Search the data below for the string "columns". Extract every line that contains it.

Source material below:

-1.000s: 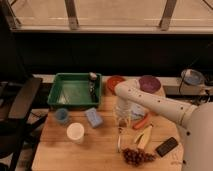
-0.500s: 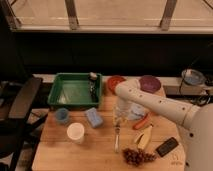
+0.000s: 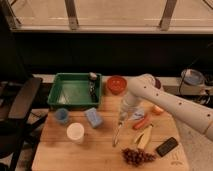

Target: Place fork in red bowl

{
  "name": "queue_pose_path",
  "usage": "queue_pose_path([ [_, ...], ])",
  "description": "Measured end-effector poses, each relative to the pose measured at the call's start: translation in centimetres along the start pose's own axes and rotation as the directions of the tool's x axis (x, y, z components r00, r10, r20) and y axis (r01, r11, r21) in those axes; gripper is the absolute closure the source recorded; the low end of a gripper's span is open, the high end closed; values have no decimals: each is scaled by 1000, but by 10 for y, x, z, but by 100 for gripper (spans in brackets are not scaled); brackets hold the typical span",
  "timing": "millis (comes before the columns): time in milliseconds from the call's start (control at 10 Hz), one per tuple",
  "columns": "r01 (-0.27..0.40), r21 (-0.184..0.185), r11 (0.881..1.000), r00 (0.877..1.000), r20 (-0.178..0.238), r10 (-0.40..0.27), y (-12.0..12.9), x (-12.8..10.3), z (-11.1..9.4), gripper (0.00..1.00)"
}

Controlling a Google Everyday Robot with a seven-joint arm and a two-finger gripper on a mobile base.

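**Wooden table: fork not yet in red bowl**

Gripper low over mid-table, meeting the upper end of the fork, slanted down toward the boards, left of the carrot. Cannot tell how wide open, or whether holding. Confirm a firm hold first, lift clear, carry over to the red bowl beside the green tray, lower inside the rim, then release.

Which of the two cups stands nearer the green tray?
The blue cup, just in front of the green tray; the white cup stands farther forward. The gripper is right of both, at the top of the fork.
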Motion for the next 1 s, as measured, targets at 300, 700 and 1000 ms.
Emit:
queue_pose_path([
  [300, -47, 47, 998, 998, -45, 49, 8, 13, -25, 100],
  [700, -114, 144, 983, 985, -112, 130, 8, 34, -63, 100],
  [1000, -123, 248, 961, 974, -158, 165, -6, 51, -95, 100],
])
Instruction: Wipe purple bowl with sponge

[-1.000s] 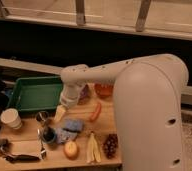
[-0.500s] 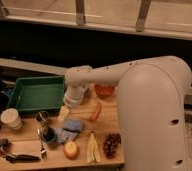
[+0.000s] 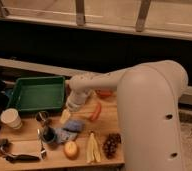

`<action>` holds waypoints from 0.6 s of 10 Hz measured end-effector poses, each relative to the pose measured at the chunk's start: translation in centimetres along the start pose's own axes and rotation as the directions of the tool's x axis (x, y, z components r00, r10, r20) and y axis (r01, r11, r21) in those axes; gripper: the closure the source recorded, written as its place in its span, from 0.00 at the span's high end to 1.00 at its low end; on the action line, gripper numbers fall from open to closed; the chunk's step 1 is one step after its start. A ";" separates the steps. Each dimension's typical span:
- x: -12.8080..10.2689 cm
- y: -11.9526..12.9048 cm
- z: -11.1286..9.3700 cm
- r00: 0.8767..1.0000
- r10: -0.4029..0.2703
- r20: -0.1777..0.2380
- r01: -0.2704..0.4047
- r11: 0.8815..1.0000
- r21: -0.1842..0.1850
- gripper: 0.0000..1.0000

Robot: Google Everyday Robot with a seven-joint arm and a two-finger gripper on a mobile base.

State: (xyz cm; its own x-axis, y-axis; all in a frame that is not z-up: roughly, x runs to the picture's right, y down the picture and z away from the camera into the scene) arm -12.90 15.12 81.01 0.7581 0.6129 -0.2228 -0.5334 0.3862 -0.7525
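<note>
My gripper (image 3: 72, 106) hangs at the end of the white arm, just right of the green tray, pointing down at the table. It stands open and I see nothing in it. The blue sponge (image 3: 75, 123) lies on the table a short way below and in front of it, not touched. A dark round thing left of the sponge looks like the purple bowl (image 3: 48, 134); it stands apart from the gripper. A paler grey-blue rag (image 3: 64, 134) lies between sponge and bowl.
The green tray (image 3: 36, 93) fills the back left. An orange bowl (image 3: 105, 93) shows behind the arm, with a red-orange piece (image 3: 95, 111) beside it. A white cup (image 3: 10, 119), metal cup (image 3: 42, 118), round fruit (image 3: 70, 149), banana (image 3: 92, 147) and grapes (image 3: 110, 145) lie near the front.
The arm's end with the gripper has shifted slightly right and toward the front of the table. Nothing on the table has moved.
</note>
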 end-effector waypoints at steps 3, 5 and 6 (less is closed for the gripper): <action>-0.1 0.0 3.3 1.000 -0.008 0.000 0.008 0.999 -0.052 0.80; -0.1 0.6 4.4 1.000 -0.008 0.002 0.008 0.997 -0.078 0.80; -0.1 0.8 4.7 1.000 -0.010 0.002 0.010 0.996 -0.086 0.80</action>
State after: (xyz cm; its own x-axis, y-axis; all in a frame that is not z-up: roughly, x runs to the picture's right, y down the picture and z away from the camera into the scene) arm -15.20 18.63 83.35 0.7627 0.6102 -0.2146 -0.4918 0.3316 -0.8051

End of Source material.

Task response:
  "timing": "millis (comes before the columns): time in milliseconds from the call's start (control at 10 Hz), one per tuple",
  "columns": "r01 (-0.27..0.40), r21 (-0.184..0.185), r11 (0.881..1.000), r00 (0.877..1.000), r20 (-0.178..0.238), r10 (-0.40..0.27), y (-12.0..12.9), x (-12.8..10.3), z (-11.1..9.4), gripper (0.00..1.00)"

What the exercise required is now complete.